Petradyptes Temporal range: Late Paleocene, ~60–55 Ma PreꞒ Ꞓ O S D C P T J K Pg N

Scientific classification
- Kingdom: Animalia
- Phylum: Chordata
- Class: Aves
- Order: Sphenisciformes
- Genus: †Petradyptes Ksepka et al., 2023
- Species: †P. stonehousei
- Binomial name: †Petradyptes stonehousei Ksepka et al., 2023

= Petradyptes =

- Authority: Ksepka et al., 2023
- Parent authority: Ksepka et al., 2023

Extinct genus of penguin

Petradyptes is an extinct genus of penguin that lived during the Late Paleocene epoch, between 60 and 55 million years ago. The genus currently contains one known species, Petradyptes stonehousei.

Petradyptes stonehousei was first described in 2023 by an international team of researchers, including scientists from the University of Cambridge and the Museum of New Zealand Te Papa Tongarewa. The fossils of Petradyptes stonehousei were discovered in 57 million-year-old beach boulders in North Otago, on New Zealand's South Island, between 2016 and 2017. The fossils were then exposed from within the boulders by Al Manning. They have been identified as being between 59.5 and 55.5 million years old, marking their existence as roughly five to 10 million years after the end-Cretaceous extinction which led to the extinction of non-avian dinosaurs.
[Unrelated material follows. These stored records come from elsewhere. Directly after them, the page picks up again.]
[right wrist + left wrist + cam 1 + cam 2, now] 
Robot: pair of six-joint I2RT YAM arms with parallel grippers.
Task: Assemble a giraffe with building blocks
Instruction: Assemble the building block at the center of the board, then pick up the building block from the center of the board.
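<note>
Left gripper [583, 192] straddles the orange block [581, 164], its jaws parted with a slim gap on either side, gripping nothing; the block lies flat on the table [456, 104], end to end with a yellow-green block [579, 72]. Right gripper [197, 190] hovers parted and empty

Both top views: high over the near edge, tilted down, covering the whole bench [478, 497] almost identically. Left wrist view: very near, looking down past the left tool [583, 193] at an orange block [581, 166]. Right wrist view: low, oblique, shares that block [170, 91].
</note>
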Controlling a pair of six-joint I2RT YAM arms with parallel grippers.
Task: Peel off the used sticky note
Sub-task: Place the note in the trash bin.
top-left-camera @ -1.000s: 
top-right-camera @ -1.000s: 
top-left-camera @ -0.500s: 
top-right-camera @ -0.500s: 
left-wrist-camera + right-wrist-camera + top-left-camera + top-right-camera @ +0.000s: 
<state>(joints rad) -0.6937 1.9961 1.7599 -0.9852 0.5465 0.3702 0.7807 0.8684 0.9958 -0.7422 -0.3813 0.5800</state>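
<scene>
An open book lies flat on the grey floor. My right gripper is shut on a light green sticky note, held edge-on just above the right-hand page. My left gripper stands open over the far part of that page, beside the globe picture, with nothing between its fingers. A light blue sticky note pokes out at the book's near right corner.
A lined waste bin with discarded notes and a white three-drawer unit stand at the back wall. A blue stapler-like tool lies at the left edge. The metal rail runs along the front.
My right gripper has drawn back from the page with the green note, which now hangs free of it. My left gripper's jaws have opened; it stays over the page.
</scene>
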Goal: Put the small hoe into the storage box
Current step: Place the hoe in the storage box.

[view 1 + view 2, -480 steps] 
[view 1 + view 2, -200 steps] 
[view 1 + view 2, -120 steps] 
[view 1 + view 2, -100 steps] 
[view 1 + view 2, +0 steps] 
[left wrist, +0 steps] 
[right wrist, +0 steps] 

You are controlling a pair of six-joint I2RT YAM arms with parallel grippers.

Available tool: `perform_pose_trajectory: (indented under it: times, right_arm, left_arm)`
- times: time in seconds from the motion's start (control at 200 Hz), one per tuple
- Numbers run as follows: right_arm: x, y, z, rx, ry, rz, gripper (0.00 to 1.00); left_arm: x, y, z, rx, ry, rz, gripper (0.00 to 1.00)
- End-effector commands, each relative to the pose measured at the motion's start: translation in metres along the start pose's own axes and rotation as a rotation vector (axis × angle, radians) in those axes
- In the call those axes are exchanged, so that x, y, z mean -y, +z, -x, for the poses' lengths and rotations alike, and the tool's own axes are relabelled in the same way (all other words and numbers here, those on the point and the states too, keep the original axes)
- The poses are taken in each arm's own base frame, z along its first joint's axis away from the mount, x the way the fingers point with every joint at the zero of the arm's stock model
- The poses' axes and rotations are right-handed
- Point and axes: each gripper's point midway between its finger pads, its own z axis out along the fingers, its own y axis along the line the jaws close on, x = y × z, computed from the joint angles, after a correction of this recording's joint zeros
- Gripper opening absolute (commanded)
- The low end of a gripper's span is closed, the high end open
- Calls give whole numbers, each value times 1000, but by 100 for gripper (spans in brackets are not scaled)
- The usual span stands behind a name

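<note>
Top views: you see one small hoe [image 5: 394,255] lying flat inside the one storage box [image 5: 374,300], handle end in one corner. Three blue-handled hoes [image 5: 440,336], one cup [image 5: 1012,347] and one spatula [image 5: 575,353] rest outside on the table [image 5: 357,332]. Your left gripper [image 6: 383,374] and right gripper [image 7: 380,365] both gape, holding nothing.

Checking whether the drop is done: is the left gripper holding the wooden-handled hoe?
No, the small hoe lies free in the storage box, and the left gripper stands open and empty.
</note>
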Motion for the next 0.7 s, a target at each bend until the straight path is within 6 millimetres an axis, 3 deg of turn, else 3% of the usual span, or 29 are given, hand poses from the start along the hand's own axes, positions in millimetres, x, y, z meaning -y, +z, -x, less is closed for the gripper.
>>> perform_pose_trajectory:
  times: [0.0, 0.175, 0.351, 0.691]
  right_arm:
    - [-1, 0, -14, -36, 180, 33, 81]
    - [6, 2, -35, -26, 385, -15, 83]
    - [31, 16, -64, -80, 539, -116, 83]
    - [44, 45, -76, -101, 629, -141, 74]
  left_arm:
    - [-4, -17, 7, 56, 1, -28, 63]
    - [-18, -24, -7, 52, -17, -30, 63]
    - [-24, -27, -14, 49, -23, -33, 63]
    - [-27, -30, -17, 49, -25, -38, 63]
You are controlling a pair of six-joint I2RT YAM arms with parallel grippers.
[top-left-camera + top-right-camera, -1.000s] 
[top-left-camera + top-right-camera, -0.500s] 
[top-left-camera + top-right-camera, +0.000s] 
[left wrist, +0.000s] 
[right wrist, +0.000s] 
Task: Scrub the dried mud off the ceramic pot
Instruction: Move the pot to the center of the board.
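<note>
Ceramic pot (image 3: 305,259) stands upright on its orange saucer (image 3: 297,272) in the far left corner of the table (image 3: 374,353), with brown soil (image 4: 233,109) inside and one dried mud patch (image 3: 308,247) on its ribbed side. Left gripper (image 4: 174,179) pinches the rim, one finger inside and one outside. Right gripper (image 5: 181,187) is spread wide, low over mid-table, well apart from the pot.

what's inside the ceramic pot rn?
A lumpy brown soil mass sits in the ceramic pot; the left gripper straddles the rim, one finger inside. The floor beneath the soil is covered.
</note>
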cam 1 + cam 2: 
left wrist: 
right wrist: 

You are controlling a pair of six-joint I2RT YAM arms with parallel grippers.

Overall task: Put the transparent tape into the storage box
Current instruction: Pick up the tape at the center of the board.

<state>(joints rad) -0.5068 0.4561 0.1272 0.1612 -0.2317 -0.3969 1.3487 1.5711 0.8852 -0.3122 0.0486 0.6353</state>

Petradyptes stonehousei was smaller than its contemporary Kumimanu fordycei, but still well above the weight of an emperor penguin. The name Petradyptes combines the Greek 'petra' for rock and 'dyptes' for diver, a play on the diving bird being preserved in a boulder.

Phylogenetic analyses recover Kumimanu and Petradyptes crownward of the early Paleocene mainland New Zealand taxa Waimanu and Muriwaimanu, but stemward of the Chatham Island taxon Kupoupou.